Pedigree - Dr. Taylor L1 Flashcards
Define Allele
Alternative variant of a gene
Define locus
segment of DNA occupying a particular position or location on a chromosome
Define wild-type
common or prevailing allele; present in the majority of individuals
Define variant or mutant allele
allele that differs from the wild-type
Define mutation
permanent change in the DNA sequence
Define Haplotype
a set of alleles at a locus or
a cluster of loci on a chromosome
Define polymorphism
When two or more alleles are relatively common
Define genotype
the set of alleles that make up a person’s genetic constitution
Define phenotype
the observable expression of a genotype as a morphological, clinical, cellular or biochemical trait
Define pleiotropic
A single abnormal gene or gene pair that produces multiple diverse phenotypic effects
e.g. which organ systems are involved, signs / symptoms of a disease, when signs / symptoms occur
Define Single Gene Disorder
disorder determined primarily by the alleles at a single locus
Define
- homozygous
- heterozygous
- compound heterozygote
- hemizygous
- pair of identical alleles at a locus
- different alleles at a locus
- two different mutant alleles at a locus
- only one copy of a gene (e.g. an abnormal gene on X in an XY male)
What’s up with mitrochondrial DNA?
mitochondrial DNA (and the genes they encode for) are present in tens to thousands of copies per cell.
What is a proband?
individual of interest in a pedigree
also: propositus or index case
Define fitness in regards to a pedigree
measure of the impact of a condition on reproduction
the number of offspring an affected individual can have who survive to reproductive age
Hemophilia A and B are _______ disorders caused by mutations in which genes?
X-linked
F8 and F9 respectively
Racial predilection of hemophilia?
none. panethnic
Which is more rare, Hemophilia A or B?
B, 1 in 100,000
vs.
A, 1 in 10,000
What is the most common mutation in clotting factor VIII ?
intrachromosomal recombination between sequences in intron 22 of F8 and homologous sequences telomeric to F8
results in an inversion deleting the carboxyl terminus of VIII (the clotting protein)

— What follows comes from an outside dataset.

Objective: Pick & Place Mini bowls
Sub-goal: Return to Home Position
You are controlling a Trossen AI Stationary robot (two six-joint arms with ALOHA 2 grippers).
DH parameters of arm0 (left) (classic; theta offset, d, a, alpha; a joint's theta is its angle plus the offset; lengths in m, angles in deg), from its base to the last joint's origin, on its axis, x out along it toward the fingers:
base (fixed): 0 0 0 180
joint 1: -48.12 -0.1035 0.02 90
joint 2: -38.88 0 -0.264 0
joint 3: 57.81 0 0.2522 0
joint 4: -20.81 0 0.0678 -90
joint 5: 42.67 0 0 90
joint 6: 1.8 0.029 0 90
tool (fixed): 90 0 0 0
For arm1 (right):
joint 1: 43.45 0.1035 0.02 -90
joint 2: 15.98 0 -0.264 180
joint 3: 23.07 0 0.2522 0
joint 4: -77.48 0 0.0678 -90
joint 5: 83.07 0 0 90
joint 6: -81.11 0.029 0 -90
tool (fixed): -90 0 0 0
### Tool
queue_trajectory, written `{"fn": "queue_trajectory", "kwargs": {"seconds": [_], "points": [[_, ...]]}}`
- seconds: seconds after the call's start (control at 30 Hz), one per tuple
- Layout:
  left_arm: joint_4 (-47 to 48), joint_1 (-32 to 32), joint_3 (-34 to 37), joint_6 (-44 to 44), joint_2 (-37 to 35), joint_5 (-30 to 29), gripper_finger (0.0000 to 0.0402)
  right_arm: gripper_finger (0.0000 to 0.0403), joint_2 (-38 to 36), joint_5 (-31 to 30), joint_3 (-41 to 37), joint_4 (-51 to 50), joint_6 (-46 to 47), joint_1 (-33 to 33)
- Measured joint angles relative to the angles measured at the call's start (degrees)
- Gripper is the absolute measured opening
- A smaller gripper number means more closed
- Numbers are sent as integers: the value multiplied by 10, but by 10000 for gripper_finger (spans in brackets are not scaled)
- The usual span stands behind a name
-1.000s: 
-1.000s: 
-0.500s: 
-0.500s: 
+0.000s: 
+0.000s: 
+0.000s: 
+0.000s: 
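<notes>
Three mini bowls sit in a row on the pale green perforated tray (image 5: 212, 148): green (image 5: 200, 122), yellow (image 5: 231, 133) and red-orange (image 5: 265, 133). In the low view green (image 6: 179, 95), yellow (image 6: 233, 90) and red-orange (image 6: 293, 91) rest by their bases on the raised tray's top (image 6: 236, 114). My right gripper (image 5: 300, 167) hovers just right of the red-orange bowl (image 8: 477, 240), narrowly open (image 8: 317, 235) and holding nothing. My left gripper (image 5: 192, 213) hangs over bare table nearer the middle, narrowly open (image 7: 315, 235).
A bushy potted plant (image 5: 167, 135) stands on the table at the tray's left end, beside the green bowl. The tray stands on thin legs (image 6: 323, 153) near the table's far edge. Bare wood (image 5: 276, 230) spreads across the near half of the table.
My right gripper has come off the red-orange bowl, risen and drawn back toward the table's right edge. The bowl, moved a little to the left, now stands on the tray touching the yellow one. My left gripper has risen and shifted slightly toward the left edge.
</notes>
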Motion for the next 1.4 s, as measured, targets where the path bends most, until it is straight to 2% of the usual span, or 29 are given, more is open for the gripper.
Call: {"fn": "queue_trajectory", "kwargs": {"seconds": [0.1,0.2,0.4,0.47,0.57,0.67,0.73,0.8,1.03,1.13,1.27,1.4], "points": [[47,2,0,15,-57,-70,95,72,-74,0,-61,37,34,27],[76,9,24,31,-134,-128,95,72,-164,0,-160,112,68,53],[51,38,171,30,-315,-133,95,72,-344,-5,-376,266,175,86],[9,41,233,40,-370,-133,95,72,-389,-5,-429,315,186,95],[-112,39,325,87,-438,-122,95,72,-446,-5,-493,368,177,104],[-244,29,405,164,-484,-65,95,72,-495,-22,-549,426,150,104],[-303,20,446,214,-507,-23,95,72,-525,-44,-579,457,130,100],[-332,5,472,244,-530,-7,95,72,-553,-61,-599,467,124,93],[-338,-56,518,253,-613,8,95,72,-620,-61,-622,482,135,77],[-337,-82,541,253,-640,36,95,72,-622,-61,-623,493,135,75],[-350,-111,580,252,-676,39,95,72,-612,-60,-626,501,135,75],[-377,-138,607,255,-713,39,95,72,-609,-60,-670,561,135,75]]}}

Diagram how factors 8, 9 and 10 interact in the clotting cascade.
F8 & F9 complex
Activate F10
Active F10 activates more F8 & F9
—> amplification
Factor IX functions as a _________ and factor VIII functions as a _________.
protease
co-factor
What is the common mutation in Factor 9?
Many different mutations identified, but no most common mutation has been identified.
Define hemathrosis
bleeding into joint spaces
Though rare, what is the genetic mechanism that could cause females to have hemophilia?
skewed X chromosome inactivation
What is the only current curative treatment for hemophilia A or B?
liver transplant
How are hemophilia A and B diagnosed and distinguished?
measurement of activity levels of factor VIII and IX
What is the (non-curative) standard of care for hemophilia and the current life expectancy?
Intravenous replacement of the deficient factor
65 years of age
When do most point mutations and the common F8 inversion mutation occur?
During male meiosis
When do deletion mutations for hemophilia usually occur?
During female meiosis
- Mendel’s Law of Segregation?
2. Mendel’s Law of Independent Assortment?
- Alleles segregate at meiosis into gametes.
2. The segregation of each pair of alleles is independent.